How Not to Make Your Clients
and Others Feel Stupid!!
We often say to buyer and sellers there is no stupid question. That’s likely true. Encouraging our clients to ask anything they want, even if they feel it might be a silly question, is not a bad thing.
But there are times when we might do or say things that make our buyers and sellers feel stupid, probably unwittingly. Have you ever done this?
We all know what that feels like…when someone says something to us or treats us in a way that makes us feel stupid, insulted, or embarrassed. It might be a customer service rep on the phone, or someone in a retail setting.
Whether intentional or not, it causes an immediate reaction, which might change the tone of the whole conversation, cause us to stop listening, or simply to move on.
Not something you want a buyer or seller to do!
So what might we do that could result in making a client, a vendor, or another agent feel, well, stupid or embarrassed.
It may a subtle nuance in your voice, or a look you give them without realizing it when answering a question. Body language is powerful, and a subtle eye roll, perhaps, or shaking your head, or not having eye contact when speaking with them could negate your attempt to be positive. The tone of your voice might also suggest annoyance at being asked the question.
Ignoring, or not answering, a question might imply it wasn’t worthy of your response.
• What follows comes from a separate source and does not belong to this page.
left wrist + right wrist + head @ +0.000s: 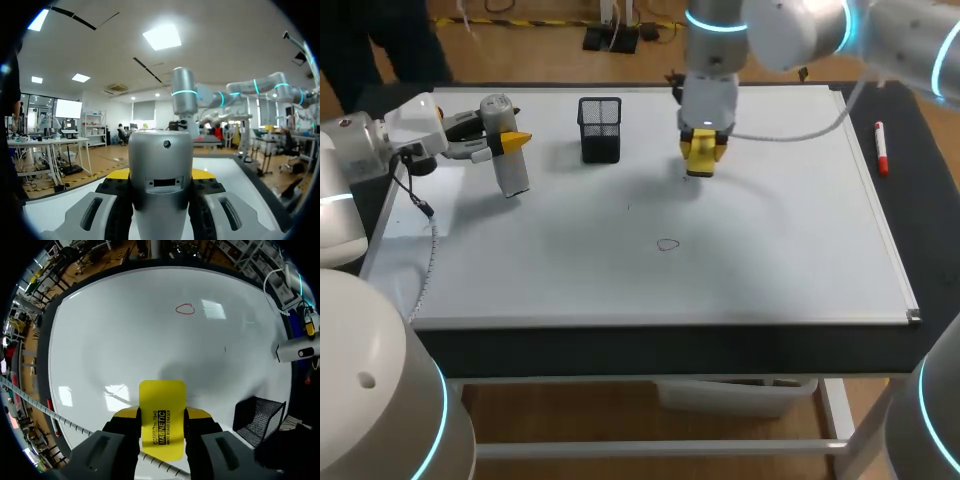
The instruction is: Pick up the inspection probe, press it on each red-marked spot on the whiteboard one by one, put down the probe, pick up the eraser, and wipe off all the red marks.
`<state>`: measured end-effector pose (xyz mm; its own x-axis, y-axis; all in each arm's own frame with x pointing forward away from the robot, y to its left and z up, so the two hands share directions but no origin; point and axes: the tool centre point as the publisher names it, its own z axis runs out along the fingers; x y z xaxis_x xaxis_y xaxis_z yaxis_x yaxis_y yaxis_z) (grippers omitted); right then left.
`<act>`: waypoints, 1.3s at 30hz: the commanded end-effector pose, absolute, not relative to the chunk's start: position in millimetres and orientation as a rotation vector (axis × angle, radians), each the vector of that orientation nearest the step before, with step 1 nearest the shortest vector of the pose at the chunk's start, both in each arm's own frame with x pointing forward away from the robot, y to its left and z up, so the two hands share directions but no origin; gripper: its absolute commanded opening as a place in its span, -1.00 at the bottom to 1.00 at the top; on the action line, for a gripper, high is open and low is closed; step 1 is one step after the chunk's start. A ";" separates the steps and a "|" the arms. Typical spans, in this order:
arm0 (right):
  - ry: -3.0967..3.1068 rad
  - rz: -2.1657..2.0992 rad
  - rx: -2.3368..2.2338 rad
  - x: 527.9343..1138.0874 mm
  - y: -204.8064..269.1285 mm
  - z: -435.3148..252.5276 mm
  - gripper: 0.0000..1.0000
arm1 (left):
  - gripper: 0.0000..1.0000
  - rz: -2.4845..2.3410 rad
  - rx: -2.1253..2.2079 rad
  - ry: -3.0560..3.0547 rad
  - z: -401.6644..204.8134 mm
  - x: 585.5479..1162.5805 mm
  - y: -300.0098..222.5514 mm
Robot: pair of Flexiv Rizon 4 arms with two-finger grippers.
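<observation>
The whiteboard [770,260] covers most of the table and carries one small red loop mark [667,245] near its middle. My left gripper [510,140] is shut on the silver-grey inspection probe [510,172] over the board's back left; in the left wrist view the probe [161,165] stands between the yellow tips of that gripper [160,175]. My right gripper [702,150] is shut on the yellow eraser [701,160] above the board's back middle. From the right wrist the eraser [161,410] sticks out ahead of the gripper [161,416], with the red mark [185,309] well ahead of it.
A black mesh pen holder [600,128] stands on the board between the two grippers, and it shows beside the right gripper [257,420]. A red-capped marker [881,148] lies on the dark table right of the board. A cable hangs by the left arm [415,195].
</observation>
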<state>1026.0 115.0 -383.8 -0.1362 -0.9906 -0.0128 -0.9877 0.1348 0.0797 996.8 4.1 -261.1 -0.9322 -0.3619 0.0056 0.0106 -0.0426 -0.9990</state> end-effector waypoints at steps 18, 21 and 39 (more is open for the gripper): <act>-2.214 -0.124 2.110 1026.2 155.9 -407.0 -1.00 | -1.00 -2.060 -0.378 1.977 -259.2 996.8 4.0; -2.206 -0.135 2.114 1025.7 158.6 -410.7 -1.00 | -1.00 -2.060 -0.378 1.977 -259.2 996.8 4.0; -2.180 -0.158 2.106 1022.5 157.4 -425.9 -1.00 | -1.00 -2.060 -0.378 1.977 -259.2 996.8 4.0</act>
<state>1019.6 157.9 -424.1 -0.0359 -0.9994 0.0026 -0.9888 0.0359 0.1447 996.8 4.1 -261.1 -0.9322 -0.3620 0.0055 0.0106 -0.0425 -0.9990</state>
And simply saying “I don’t know” in a dismissive tone, without an offer to get the answer or otherwise help, could send the wrong message.
Using a lot of our real estate lingo or jargon is another way to possibly make someone feel uninformed.
It’s so easy for us to toss out the words and abbreviations we use every day, forgetting that those we are talking with might not have a clue, and then might be embarrassed to ask us what we mean!
Another way to add insult might be the way in which you respond, or even the way you phrase a question.
Do you ever say these things?
“We already talked about that, don’t you remember?” Possibly any response with “don’t you remember?” has a subtle negative connotation, or the tone of your voice might imply so.
“Why do you want to know?” or “Why do you ask?” at least in the wrong tone, could imply they are asking a dumb question. Like, why in the world would you be asking that?! Certainly understanding the client’s viewpoint has value, but the obvious answer from your perspective may not be so obvious.
And what about the manner in which we respond on an email or a text message?
Without the benefit of our body language and voice tone there is even a greater risk of insulting your client. Indeed, the very fact that you respond via text without being sure that’s ok, or an email, might be insulting since you are making the assumption they want to communicate in the same format as you. It might not be a big deal, but depending on what you say, and how, it could be. How often do we hear, or ask - "didn't you get my message?!"
And how about our use of technology and assumptions we might make about others' use of it!
Not everyone may know what a pdf is or how to create one! Or know about Docusign? Have you ever said…just send me a pdf of your Proof of funds? Or informed a client that you will be sending them paperwork to “docusign?”
Communication in our business is critical, and an important part of building relationships. So don’t make them feel stupid by how you respond, the language you use, or your tone of voice. Even if they ask questions that make you feel that way!